According to Bloomberg, more and more member states are calling for a price cap and the Czech Republic, which holds the rotating presidency of the EU, plans to convene an extraordinary meeting of energy ministers on Sept. 9.
In other words, while the ECB plans to crush demand with tighter monetary conditions, European governments will ease demand and inject fiscal stimulus to avoid an angry mob descending on various local parliaments.
Of course, being a harebrained European “plan” which doesn’t make any sense – just like anything else out of Europe – the exact details of an EU intervention plan are still being developed, and EU diplomats said the EU’s executive arm could offer a detailed plan as soon as this week. Don’t hold your breath: after all, absent a massive ECB-funded stimulus – the proceeds of which will immediately go to Putin – unless Europe has somehow found brand new deposits of nat gas which are immediately accessible and don’t require tens of billions and years of development to be extracted, what Europe is doing is just the latest jawboning.
With Russia squeezing gas deliveries, power-plant outages further sapping supply, while droughts and lack of wind make a mockery of “green” energy sources, the pressure is growing on EU leaders to act quickly or risk social unrest and political upheaval.
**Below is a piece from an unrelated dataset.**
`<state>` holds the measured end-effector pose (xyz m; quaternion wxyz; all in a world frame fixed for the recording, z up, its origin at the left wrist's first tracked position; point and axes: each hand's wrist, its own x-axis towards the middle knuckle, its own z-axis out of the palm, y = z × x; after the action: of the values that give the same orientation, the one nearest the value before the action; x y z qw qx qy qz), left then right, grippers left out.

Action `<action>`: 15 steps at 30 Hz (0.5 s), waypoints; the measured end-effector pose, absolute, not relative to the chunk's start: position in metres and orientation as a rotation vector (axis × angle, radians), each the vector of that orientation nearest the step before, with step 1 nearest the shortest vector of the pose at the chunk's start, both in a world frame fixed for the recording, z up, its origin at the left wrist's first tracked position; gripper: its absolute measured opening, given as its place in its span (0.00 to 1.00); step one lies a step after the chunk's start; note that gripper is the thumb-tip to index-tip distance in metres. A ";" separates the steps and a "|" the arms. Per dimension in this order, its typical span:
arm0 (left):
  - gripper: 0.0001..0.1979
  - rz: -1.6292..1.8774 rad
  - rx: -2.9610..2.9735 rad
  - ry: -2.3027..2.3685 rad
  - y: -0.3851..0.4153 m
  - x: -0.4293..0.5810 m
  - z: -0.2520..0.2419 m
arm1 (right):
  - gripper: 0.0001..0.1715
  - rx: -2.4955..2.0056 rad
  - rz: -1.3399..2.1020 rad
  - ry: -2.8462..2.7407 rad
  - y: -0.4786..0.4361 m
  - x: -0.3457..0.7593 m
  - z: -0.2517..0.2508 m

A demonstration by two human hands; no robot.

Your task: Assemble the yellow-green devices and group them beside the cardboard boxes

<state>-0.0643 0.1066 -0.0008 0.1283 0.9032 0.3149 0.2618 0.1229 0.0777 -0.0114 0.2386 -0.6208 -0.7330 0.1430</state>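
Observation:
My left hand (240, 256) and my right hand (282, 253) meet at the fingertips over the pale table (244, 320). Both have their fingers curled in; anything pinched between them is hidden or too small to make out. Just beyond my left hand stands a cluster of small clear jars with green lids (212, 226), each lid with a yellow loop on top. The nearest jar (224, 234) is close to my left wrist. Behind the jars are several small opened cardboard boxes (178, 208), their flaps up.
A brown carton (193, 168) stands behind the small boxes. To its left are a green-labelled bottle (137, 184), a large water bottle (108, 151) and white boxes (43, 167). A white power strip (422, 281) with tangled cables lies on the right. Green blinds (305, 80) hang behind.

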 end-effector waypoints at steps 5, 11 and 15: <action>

Czech Prime Minister Petr Fiala is seeking backing for his price-cap plan and plans to discuss possible limits with German Chancellor Olaf Scholz.
“High energy prices are a Europe-wide problem that we need to tackle at European level,” Fiala said on his Twitter account. “Ahead of the EU Energy Council we want to find a way to help people and businesses that we can agree on with other European leaders.”
Czech officials are proposing to cap prices of natural gas used for power generation, Industry and Trade Minister Jozef Sikela said on Monday.
“We may open the question of emission allowances, as some other member states have done in past, that also present a major part of the total price,” Sikela said. “We may open the question of the overall market regulation, total decoupling of the prices,” adding that the bloc cannot meddle too much with the market or fuel speculation.
Amusingly, EU member states have already earmarked about 280 billion euros (or roughly the same in USD now that we are at parity) in measures such as tax cuts and subsidies to ease the pain of surging energy prices for businesses and consumers, but the aid risks being dwarfed by the scale of the crisis. In other words, the ECB will be hiking rates even as it has to inject even more liquidity into the market to enable the latest helicopter money stimulus. Governments have also started to limit energy use, banning outside lighting for buildings in Germany and lowering indoor heating temperatures, to meet the EU voluntary target of cutting gas demand by 15%.
On Saturday, Belgian Prime Minister Alexander De Croo warned that the EU can’t continue resolving the problem of sky-rocketing energy costs by cutting taxes and called for a price cap instead. Should the bloc fail to reach an agreement, Belgium will consider national measures, he told VTM television.
France last week reacted skeptically to the idea of setting limits on power prices, saying its situation is different from other European countries thanks to government measures offering protection against inflation.
In kneejerk response, some European commodity prices dipped from all time highs, while US nat gas slumped to session lows amid expectations Europe’s “energy emergency” could mean fewer US LNG exports. We doubt that, and in fact expect that the nat gas surge will continue as Europe doubles down in begging for every last drop of US, Canadian, Qatari LNG it can find.